Your assignment> Keep images out and repeat all data exactly.

[Start of Attachment]

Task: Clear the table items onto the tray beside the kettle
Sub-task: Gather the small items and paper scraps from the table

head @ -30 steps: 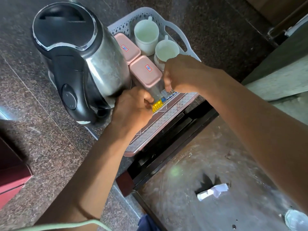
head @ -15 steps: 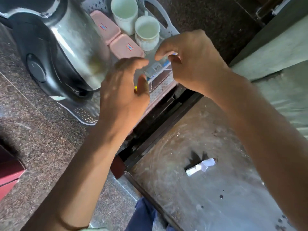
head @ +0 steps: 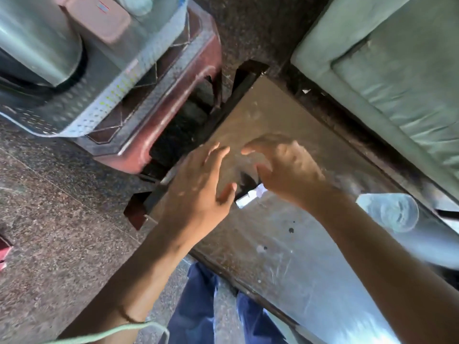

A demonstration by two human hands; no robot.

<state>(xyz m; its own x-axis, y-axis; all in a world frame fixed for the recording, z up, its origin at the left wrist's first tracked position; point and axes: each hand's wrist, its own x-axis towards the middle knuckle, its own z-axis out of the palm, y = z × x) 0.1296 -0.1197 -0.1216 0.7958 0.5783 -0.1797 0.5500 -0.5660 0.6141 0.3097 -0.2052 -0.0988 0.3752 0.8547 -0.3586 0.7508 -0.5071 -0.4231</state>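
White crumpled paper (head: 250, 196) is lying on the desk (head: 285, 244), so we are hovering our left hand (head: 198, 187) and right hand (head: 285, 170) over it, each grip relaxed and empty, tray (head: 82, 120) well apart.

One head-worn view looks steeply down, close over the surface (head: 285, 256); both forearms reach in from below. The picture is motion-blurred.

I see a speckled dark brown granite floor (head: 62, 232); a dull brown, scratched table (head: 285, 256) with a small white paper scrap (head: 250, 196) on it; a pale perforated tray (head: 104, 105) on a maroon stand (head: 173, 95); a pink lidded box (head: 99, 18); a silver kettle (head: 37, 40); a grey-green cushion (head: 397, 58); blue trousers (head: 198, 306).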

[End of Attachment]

Response to this exercise>
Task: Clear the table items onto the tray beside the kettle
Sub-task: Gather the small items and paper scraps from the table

head @ -30 steps: 
head @ -15 steps: 
head @ +0 steps: 

A demonstration by two human hands; no robot.

<state>(xyz m; its own x-axis, y-axis; all in a world frame fixed for the recording, z up, its origin at the left wrist's first tracked position; point and axes: each hand's wrist, its own x-axis towards the middle knuckle, its own z-axis out of the palm, y = z × x) 0.1296 -0.1197 -0.1216 0.7958 0.5783 -0.1797 0.5500 -0.5660 0.6141 0.3097 -0.2052 -0.0988 0.3752 0.8547 -0.3586 0.7508 -0.5071 -0.4231</state>
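White crumpled paper (head: 250, 196) is lying on the desk (head: 285, 244), so we are hovering our left hand (head: 198, 187) and right hand (head: 285, 170) over it, each grip relaxed and empty, tray (head: 82, 120) well apart.

One head-worn view looks steeply down, close over the surface (head: 285, 256); both forearms reach in from below. The picture is motion-blurred.

I see a speckled dark brown granite floor (head: 62, 232); a dull brown, scratched table (head: 285, 256) with a small white paper scrap (head: 250, 196) on it; a pale perforated tray (head: 104, 105) on a maroon stand (head: 173, 95); a pink lidded box (head: 99, 18); a silver kettle (head: 37, 40); a grey-green cushion (head: 397, 58); blue trousers (head: 198, 306).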

That's the full output for the exercise.